> Work instruction:
Which lines mention "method"? Show each one from the listing.

> Dataset extract:
..............................
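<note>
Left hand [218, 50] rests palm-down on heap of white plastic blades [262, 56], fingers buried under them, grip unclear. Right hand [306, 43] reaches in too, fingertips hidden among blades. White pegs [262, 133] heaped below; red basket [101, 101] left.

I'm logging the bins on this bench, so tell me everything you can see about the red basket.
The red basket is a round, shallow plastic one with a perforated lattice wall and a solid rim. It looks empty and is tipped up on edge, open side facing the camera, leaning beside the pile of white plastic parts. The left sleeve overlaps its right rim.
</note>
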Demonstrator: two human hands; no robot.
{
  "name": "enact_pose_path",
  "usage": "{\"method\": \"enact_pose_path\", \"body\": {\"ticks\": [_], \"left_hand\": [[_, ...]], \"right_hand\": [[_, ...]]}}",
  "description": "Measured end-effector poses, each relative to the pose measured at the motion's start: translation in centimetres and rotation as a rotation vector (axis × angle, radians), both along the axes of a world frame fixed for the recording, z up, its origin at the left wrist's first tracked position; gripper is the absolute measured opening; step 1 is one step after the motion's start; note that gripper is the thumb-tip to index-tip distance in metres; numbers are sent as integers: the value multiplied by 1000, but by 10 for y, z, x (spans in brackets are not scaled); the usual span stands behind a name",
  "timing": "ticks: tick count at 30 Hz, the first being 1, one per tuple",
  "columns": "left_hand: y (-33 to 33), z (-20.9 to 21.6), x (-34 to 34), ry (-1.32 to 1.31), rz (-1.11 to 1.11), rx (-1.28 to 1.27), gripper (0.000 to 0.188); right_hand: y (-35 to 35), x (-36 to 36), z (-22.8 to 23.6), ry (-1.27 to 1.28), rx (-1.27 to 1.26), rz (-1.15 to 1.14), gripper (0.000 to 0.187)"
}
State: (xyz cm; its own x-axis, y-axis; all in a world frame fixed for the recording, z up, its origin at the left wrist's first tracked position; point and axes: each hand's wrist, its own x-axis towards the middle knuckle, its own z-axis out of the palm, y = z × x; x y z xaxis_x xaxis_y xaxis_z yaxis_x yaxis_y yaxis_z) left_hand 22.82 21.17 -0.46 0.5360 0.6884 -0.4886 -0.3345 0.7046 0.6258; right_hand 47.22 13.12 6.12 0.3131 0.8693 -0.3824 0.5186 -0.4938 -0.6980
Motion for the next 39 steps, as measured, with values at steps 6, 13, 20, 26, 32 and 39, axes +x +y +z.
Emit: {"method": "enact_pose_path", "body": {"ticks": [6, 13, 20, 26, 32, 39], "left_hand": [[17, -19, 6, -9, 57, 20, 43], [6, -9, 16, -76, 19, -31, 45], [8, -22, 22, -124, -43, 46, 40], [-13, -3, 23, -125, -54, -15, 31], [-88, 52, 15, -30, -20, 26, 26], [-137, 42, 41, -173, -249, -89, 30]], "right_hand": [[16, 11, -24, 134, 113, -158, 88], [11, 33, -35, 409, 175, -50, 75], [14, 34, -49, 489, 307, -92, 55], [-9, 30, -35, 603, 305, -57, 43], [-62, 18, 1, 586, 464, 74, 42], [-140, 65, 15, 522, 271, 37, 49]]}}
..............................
> Solution to this exercise:
  "usage": "{\"method\": \"enact_pose_path\", \"body\": {\"ticks\": [_], \"left_hand\": [[_, ...]], \"right_hand\": [[_, ...]]}}",
Emit: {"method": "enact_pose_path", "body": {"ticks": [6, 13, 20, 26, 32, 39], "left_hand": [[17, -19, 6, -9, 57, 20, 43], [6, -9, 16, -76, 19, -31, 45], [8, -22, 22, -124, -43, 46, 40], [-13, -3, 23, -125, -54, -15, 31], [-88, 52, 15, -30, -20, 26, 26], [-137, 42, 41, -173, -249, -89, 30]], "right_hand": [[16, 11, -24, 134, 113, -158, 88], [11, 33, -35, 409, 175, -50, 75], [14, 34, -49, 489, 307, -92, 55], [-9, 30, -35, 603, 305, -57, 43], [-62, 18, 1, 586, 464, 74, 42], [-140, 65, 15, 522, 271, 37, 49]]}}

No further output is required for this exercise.